SANDF joins police in year-long fight against gangs and illegal mining

A year-long military deployment just kicked off to rip apart organized-crime networks strangling South Africa's most violent communities.

Operation Prosper's latest extension
  • SANDF troops deployed on 1 March 2026 for twelve months.
  • Gauteng's illegal-mining syndicates are a primary target.
  • Western Cape gang violence is the other major focus.
  • Pre-deployment training is currently underway for soldiers.
What the operation targets specifically
  • Zama-zama networks smuggling gold get top priority.
  • Gang turf wars terrorizing Cape Town neighborhoods are next.
  • Firearms, explosives, and narcotics recovery drives the mission.
  • Key offenders in designated hotspots face arrest sweeps.
Broader strategy beyond boots on the ground
  • Intelligence consolidation at a national level anchors the plan.
  • Multidisciplinary teams will hunt syndicate leaders and financiers.
  • Proactive disruption replaces the old reactive-policing approach.

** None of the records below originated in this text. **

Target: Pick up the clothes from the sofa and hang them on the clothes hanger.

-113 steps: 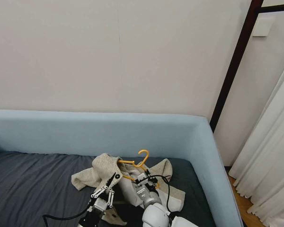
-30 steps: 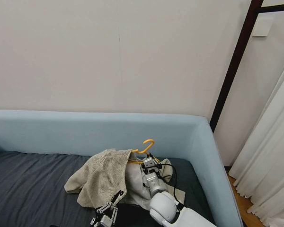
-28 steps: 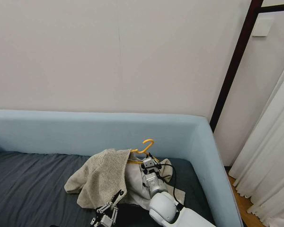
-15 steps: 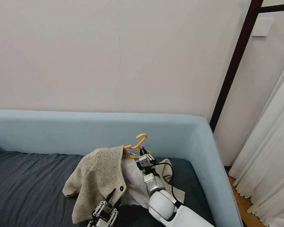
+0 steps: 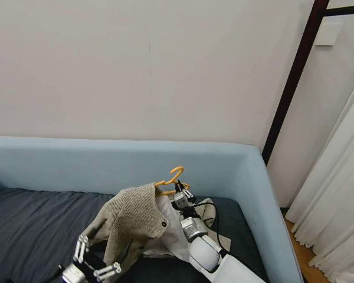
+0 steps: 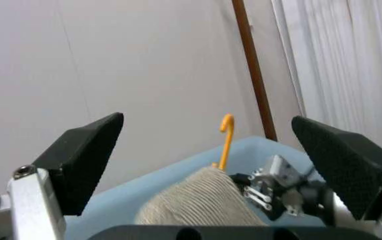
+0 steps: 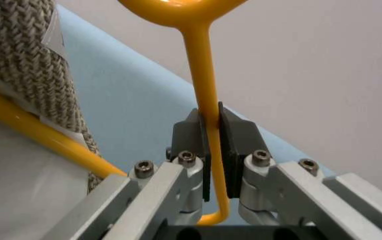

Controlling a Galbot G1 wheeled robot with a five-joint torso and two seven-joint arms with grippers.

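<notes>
Right gripper (image 7: 212, 150) is clamped on the neck of the yellow hanger (image 7: 203, 70). The beige knit garment (image 5: 135, 215) drapes over the hanger arm just beside that gripper. Left gripper (image 5: 95, 260) is spread open, low beneath the cloth. I judge the hanging step underway; next, I must seat the other shoulder.

Right gripper (image 5: 179, 194), lower centre of frame, holds the orange hanger (image 5: 176, 170) just below its hook, above the sofa (image 5: 76, 165) seat. A beige sweater (image 5: 133, 215) drapes over the hanger's left side and trails down to the seat, a white cloth (image 5: 172, 236) lying under it. Left gripper (image 5: 94, 260), lower left, has its fingers spread just beside the sweater's lower edge; contact cannot be determined.
</notes>
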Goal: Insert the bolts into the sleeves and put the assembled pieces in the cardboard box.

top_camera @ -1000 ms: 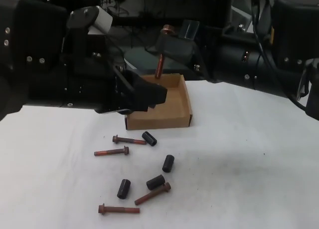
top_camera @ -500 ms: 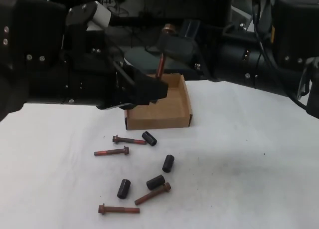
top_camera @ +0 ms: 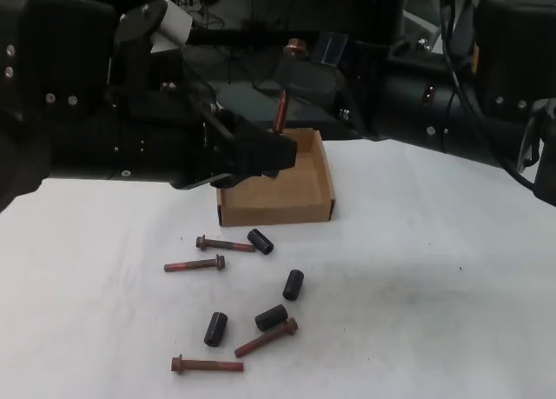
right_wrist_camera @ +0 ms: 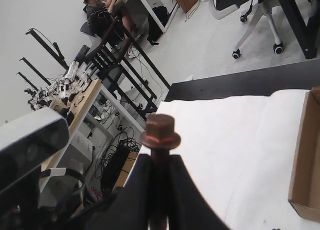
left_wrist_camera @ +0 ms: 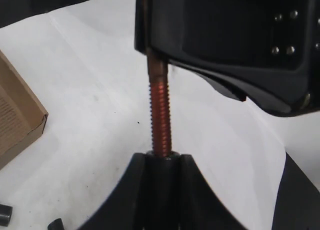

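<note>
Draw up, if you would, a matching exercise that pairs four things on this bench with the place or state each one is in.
Things:
1. right gripper
2. left gripper
3. cardboard box
4. loose bolts

Places or states:
A. lying on the white table in front of the box
B. shut on a black sleeve
C. standing on the table, open at the top
D. shut on a bolt, held upright over the sleeve

Pairs: 1-D, 2-B, 3-C, 4-A.
</note>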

Lessons from previous military deployments
  • Operation Fiela in 2015 produced mixed long-term results.
  • Experts say soldiers stabilize but cannot replace sustained policing.
  • Human-rights concerns got flagged by parliamentary committees.
  • Violent crime dipped 3.1% to 6.7% since April 2024.
Economic toll and enforcement progress
  • Illegal mining drains billions in lost national revenue.
  • The Hawks logged over 800 arrests last quarter alone.
  • Organized crime charges made up more than half of those busts.
  • Cape Town businesses still pay protection money to survive.